For pairwise comparisons we bootstrap the per-task difference score_A - score_B, take the percentile interval, and report it. The user reads off whether the interval excludes zero. If it does, the difference is significant at level alpha. If it does not, the leaderboard treats the models as tied.

The low-level helpers (bootstrap_mean_ci, bootstrap_pairwise_diff) default to B=1000; the public aggregators (aggregate, pairwise_diffs) default to b=500 so the demo and tests stay quick. The default alpha is 0.05. The lesson keeps the bootstrap pure numpy, no scipy.

Markdown rendering

The leaderboard is rendered as a markdown table:

| Rank | Model | Mean | 95% CI | Win rate | Tasks |
|------|-------|------|--------|----------|-------|
| 1    | gpt   | 0.78 | 0.74-0.82 | 0.62 | 50 |
| 2    | claude| 0.75 | 0.71-0.79 | 0.34 | 50 |
| 3    | random| 0.10 | 0.07-0.13 | 0.04 | 50 |

The table is sorted by mean score. The CI is rendered to two decimals. Long model ids are truncated to twenty characters.
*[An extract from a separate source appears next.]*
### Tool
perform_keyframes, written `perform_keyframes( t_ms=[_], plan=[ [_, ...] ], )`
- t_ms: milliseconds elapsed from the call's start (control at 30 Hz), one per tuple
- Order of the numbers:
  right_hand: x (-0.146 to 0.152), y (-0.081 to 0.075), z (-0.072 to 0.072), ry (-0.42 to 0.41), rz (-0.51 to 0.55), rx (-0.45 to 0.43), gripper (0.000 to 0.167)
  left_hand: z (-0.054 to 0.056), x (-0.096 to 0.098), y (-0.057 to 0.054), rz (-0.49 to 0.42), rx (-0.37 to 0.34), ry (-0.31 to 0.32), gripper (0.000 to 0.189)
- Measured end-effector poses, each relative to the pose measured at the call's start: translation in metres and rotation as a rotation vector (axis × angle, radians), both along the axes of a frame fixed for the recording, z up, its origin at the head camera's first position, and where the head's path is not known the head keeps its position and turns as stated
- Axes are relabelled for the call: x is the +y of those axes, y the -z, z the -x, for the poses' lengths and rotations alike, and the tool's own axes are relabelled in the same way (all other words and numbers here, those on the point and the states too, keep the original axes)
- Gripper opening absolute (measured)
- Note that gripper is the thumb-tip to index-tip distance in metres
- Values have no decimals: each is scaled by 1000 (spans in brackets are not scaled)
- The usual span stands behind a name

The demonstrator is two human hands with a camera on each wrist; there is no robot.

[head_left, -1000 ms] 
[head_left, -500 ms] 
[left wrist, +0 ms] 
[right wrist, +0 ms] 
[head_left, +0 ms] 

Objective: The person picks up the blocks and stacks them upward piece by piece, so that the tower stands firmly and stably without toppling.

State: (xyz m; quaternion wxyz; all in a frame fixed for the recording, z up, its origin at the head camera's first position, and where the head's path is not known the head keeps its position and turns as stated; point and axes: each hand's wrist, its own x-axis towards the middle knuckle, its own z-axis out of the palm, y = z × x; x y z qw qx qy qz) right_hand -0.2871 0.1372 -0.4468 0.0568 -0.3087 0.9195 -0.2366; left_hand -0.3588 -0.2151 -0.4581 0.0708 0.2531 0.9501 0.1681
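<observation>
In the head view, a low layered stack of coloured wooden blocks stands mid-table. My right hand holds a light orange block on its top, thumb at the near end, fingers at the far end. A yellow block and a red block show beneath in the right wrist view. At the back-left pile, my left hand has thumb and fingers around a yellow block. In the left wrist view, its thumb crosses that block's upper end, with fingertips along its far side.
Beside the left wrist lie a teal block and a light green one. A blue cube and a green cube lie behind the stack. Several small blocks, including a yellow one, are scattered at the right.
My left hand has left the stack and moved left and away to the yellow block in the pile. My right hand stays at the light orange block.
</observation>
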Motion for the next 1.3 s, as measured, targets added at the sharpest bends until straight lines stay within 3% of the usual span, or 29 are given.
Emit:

What this lesson does not do

It does not run models. It does not call the metric layer. It does not implement adaptive ECE or other calibration variants; those are lesson 73. It does not implement task weighting. Every task counts the same here. Production leaderboards weight tasks; we leave that hook open through the weight field but ignore it in the aggregator. Add weighting in a follow-up lesson if you need it.

How to read the code

main.py defines EvalRun, LeaderboardRow, aggregate, bootstrap_mean_ci, bootstrap_pairwise_diff, and render_markdown. The demo builds a synthetic suite of three models and twelve tasks, aggregates, and prints the leaderboard plus the pairwise diff table. The tests in code/tests/test_leaderboard.py pin the bootstrap, the markdown rendering, the win-rate edge cases, and the empty-input behaviour.

Read main.py top to bottom. The data shape (EvalRun, LeaderboardRow) comes first, the aggregator next, the bootstrap third, the rendering last. Each function has a focused contract.

Going further

The natural next step is paired-task significance instead of unpaired bootstrap. If model A and B both ran the same hundred tasks, the appropriate test is the paired bootstrap on task-by-task differences, which we implement. Beyond that, you want a hierarchical bootstrap that respects task families (math problems are not independent from each other; an arithmetic error pattern affects ten of them). That is a follow-up. The point of this lesson is to get the floor right so the eval reports a number you can defend.